Top of MATERIAL PROVIDED

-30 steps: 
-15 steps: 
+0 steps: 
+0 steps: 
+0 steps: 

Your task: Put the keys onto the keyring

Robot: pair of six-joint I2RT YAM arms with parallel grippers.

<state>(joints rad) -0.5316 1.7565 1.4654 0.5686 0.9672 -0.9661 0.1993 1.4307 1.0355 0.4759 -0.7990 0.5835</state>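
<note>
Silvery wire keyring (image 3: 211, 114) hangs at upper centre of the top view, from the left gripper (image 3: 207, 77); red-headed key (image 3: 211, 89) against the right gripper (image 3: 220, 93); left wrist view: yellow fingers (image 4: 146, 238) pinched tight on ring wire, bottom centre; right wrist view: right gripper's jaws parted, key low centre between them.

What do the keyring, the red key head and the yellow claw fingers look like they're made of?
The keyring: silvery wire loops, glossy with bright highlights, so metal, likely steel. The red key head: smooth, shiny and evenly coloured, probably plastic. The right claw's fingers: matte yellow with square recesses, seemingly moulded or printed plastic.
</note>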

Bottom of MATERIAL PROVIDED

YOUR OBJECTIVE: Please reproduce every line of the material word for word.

WRITTEN SOLUTION:
-30 steps: 
-15 steps: 
+0 steps: 
+0 steps: 
+0 steps: 

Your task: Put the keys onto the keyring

Robot: pair of six-joint I2RT YAM arms with parallel grippers.

<state>(joints rad) -0.5316 1.7565 1.4654 0.5686 0.9672 -0.9661 0.1993 1.4307 1.0355 0.4759 -0.7990 0.5835</state>
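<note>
Silvery wire keyring (image 3: 211, 114) hangs at upper centre of the top view, from the left gripper (image 3: 207, 77); red-headed key (image 3: 211, 89) against the right gripper (image 3: 220, 93); left wrist view: yellow fingers (image 4: 146, 238) pinched tight on ring wire, bottom centre; right wrist view: right gripper's jaws parted, key low centre between them.

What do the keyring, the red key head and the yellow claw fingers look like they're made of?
The keyring: silvery wire loops, glossy with bright highlights, so metal, likely steel. The red key head: smooth, shiny and evenly coloured, probably plastic. The right claw's fingers: matte yellow with square recesses, seemingly moulded or printed plastic.
</note>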

Nothing more will be written for this answer.